Sucre, 14 de mayo (ANV).- La Sala Constitucional de La Paz ha emitido una resolución que aborda la tutela de acción popular en relación con el uso del espacio público, la libre circulación, la salud pública y otros derechos fundamentales.
Según el presidente de la sala, la decisión busca equilibrar el derecho a la protesta social con la protección de servicios esenciales y los derechos de terceros. La resolución establece que el bloqueo absoluto de carreteras y vías estratégicas no está protegido por el derecho a la protesta social cuando impide o restringe gravemente servicios esenciales como la salud, alimentación o educación.
La Sala Constitucional ha declarado que «el bloqueo absoluto de carreteras de caminos, puentes, vías estratégicas en entendido como cierre total prolongado violento de servicios esenciales, no se encuentra protegido por el derecho a la protesta social cuando impide o restringe gravemente la salud, alimentación, agua, educación, seguridad, ambulancias, medicamentos, oxígeno, transporte de pacientes, abastecimiento de mercados, libre, circulación mínima o actividades esenciales de terceros».

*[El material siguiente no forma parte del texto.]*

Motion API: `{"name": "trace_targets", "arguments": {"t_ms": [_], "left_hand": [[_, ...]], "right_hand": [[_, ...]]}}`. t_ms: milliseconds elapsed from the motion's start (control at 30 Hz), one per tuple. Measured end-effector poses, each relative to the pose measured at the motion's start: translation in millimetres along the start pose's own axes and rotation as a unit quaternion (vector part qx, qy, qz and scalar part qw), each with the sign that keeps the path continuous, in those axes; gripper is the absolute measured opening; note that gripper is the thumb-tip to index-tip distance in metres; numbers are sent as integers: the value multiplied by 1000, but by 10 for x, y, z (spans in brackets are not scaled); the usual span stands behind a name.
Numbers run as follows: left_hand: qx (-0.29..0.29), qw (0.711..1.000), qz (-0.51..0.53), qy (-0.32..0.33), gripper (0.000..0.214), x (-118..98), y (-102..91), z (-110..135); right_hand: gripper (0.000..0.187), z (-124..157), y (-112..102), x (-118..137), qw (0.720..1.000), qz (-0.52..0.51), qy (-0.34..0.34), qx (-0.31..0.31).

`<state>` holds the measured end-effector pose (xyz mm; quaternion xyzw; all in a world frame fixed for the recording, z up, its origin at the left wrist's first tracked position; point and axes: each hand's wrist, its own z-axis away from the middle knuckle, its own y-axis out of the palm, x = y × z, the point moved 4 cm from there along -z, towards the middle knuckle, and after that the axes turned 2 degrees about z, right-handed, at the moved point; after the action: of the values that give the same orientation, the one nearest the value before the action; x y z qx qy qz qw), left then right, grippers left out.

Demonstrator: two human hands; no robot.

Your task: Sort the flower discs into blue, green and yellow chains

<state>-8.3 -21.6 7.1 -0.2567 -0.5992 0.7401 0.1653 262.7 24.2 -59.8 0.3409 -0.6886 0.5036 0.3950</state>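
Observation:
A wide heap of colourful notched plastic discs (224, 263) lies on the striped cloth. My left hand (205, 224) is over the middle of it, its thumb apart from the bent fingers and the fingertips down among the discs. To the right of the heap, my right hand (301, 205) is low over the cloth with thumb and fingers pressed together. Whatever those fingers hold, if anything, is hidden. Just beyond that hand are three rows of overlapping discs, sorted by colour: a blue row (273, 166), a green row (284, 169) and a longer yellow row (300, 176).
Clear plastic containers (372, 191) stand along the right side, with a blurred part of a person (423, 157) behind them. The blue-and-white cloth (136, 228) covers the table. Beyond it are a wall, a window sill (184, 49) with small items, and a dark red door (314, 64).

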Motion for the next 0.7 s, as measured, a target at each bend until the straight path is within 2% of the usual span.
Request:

Sin embargo, la protesta social «conserva protección constitucional cuando es pacífica oral visible proporcional, con perturbación razonable y respetuosa de corredores humanitarios, rutas alternas, derechos de terceros y bienes públicos o privados».
En consecuencia, se ha ordenado a los representantes, dirigentes, organizaciones, promotores, financiadores, coordinadores y participantes de sectores movilizados abstenerse de ordenar, promover, alentar, financiar, preparar, ejecutar o mantener bloqueos absolutos, violentos, indefinidos o impeditivos de servicios esenciales.
La orden aclara que no impide marchas, concentraciones, cabildos, vigilias, plantones, paros, huelgas, protestas pacíficas, peticiones colectivas o cualquier otra modalidad constitucionalmente legítima de expresión social, siempre que no anule derechos de terceros ni impida servicios esenciales.
Adicionalmente, se ha instruido a los sectores movilizados que, en caso de afectar vías públicas, habiliten de manera inmediata, permanente, verificable y suficiente corredores humanitarios y rutas de emergencia para ambulancias, pacientes, personal de salud, medicamentos, oxígeno medicinal, alimentos, agua, combustible destinado a servicios esenciales, transporte escolar o universitario en situación crítica, personas con discapacidad, mujeres embarazadas, niñas, niños, adolescentes, adultos mayores y cualquier persona cuya vida, salud o integridad se encuentre en riesgo.
Finalmente, se ha ordenado a los sectores movilizados asumir la obligación constitucional de diálogo de buena fe, designando representantes identificables, formulando peticiones concretas, asistiendo a convocatorias de diálogo y permitiendo la verificación de acuerdos parciales, absteniéndose de condicionar la apertura de vías a la satisfacción total e inmediata de sus demandas y adoptando medidas internas para evitar violencia, saqueos, agresiones, uso de explosivos o afectación de bienes públicos o privados.